Les autorités de la République démocratique du Congo (RDC) ont officiellement demandé au Sénat la levée de l’immunité de l’ancien président Joseph Kabila, sénateur à vie, afin de le poursuivre pour des accusations graves, notamment de trahison, crimes de guerre et crimes contre l’humanité. Cette démarche fait suite à des allégations selon lesquelles Kabila aurait soutenu la rébellion du M23, active dans l’est du pays.

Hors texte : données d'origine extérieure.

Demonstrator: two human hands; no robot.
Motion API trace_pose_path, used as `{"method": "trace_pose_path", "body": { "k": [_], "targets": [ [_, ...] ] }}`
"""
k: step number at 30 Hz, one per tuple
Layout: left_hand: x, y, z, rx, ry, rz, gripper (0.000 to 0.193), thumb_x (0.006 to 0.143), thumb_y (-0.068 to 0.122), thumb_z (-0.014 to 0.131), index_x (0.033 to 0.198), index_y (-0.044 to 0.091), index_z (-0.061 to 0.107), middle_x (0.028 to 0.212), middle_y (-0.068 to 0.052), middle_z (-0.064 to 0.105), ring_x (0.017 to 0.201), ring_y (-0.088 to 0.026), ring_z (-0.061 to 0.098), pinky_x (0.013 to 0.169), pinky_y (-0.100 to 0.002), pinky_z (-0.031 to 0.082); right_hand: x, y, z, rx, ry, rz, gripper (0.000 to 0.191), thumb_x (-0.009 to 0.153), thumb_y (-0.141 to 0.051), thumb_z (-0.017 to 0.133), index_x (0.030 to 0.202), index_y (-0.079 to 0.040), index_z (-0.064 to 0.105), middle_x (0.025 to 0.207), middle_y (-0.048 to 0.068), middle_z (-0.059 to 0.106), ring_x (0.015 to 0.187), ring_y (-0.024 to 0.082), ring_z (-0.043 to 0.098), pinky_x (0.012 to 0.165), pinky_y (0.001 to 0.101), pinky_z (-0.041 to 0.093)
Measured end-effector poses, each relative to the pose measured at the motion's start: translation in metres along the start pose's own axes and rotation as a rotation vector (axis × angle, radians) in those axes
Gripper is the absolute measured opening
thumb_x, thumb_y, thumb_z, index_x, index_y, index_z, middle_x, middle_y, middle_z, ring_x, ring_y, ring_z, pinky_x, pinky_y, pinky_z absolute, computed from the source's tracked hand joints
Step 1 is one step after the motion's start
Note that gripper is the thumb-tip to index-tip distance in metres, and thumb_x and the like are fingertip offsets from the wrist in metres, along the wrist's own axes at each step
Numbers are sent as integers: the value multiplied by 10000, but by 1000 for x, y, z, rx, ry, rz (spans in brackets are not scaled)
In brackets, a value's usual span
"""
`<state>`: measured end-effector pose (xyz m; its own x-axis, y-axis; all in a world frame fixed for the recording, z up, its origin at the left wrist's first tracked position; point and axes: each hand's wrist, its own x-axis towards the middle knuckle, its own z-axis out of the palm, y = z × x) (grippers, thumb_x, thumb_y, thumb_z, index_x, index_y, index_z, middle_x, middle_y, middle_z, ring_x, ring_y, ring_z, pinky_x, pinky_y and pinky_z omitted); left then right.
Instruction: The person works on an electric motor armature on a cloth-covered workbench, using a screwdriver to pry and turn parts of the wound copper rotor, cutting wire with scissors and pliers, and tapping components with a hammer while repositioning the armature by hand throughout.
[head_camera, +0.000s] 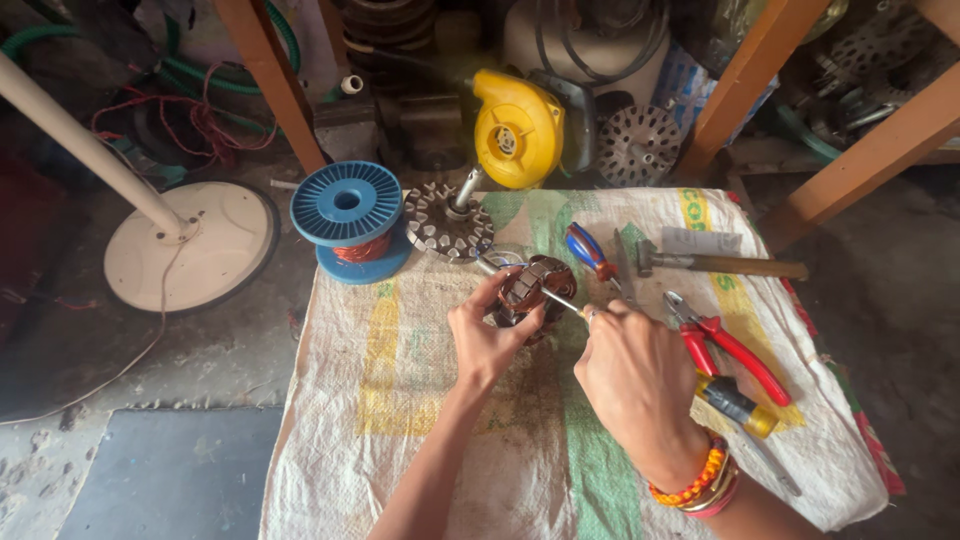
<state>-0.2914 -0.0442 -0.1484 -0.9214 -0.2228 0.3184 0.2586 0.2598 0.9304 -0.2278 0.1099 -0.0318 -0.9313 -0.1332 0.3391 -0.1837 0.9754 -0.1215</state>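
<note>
Left hand (487, 335) cups the motor stator (535, 287); right hand (630, 375) (fist-like) pinches a thin rod (556, 298)

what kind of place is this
Likely a small motor-repair workshop, worked on the floor: the left hand holds a copper-wound motor core, with a blue wire spool, hammer and red pliers nearby.

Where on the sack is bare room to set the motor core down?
Free: the sack's near-left stretch, left of the left hand, below the blue spool. Also the strip between the forearms. Crowded: the right side, with hammer, red pliers and screwdrivers, and the far edge by the rotor.
</note>
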Motion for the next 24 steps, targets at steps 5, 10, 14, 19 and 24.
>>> {"method": "trace_pose_path", "body": {
  "k": [5,10,14,19,24],
  "targets": [
    [0,1,3,-31,1,-46,603,670,141,861,1257,105,732,1060,-84,810,933,-160,778,922,-329,614,0,5,1,-67,26,-103,225,808,-79,645,987,-10,762,876,167,735,642,329,714,543,416,565],
    [1,0,0,-6,14,-53,619,662,140,875,1260,106,720,1055,-87,808,940,-166,778,924,-333,611,8,3,-3,-20,-21,-84,188,859,-99,636,935,3,774,821,192,728,616,343,710,555,422,561],
    [3,-1,1,-32,-4,-59,603,674,138,862,1259,125,721,1057,-80,806,907,-164,787,894,-331,631,18,16,-13,222,-119,87,187,849,-121,656,933,-34,799,674,221,673,613,386,686,582,468,529],
    [3,-3,1,-15,-1,-102,595,689,163,874,1263,145,718,1041,-82,813,868,-164,798,877,-325,636,10,19,-9,339,-112,113,238,818,-104,681,1023,-55,792,650,244,662,573,390,673,575,469,513],
    [4,-4,-1,-6,2,-92,608,676,142,857,1265,147,710,1033,-87,812,862,-164,796,869,-321,642,11,18,-2,379,-77,98,239,811,-96,691,1024,-44,787,654,236,668,576,384,674,573,470,509]
  ]
}}
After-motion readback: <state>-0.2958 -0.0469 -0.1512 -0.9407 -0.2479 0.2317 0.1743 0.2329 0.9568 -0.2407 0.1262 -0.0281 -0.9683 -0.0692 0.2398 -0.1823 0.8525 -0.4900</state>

Le ministre de la Justice, Constant Mutamba, a déclaré que des preuves substantielles ont été recueillies, impliquant Kabila dans la création et le soutien du mouvement rebelle AFC/M23, responsable de violations graves des droits humains dans l’est de la RDC. La justice militaire a saisi le Sénat pour obtenir la levée de son immunité parlementaire, condition nécessaire pour engager des poursuites judiciaires.
En parallèle, le gouvernement congolais a suspendu les activités du Parti du peuple pour la reconstruction et la démocratie (PPRD), fondé par Kabila, et envisage la saisie de ses biens. Ces actions interviennent dans un contexte de tensions accrues dans l’est de la RDC, où le M23 a intensifié ses opérations, suscitant des inquiétudes tant au niveau national qu’international.
Kabila, qui réside principalement en Afrique du Sud depuis 2023, a nié les accusations portées contre lui. Il a récemment exprimé son intention de revenir en RDC pour contribuer à la résolution de la crise dans l’est du pays.
Le Sénat congolais doit désormais se prononcer sur la levée de l’immunité de l’ancien président, une décision qui pourrait avoir des répercussions significatives sur la stabilité politique du pays.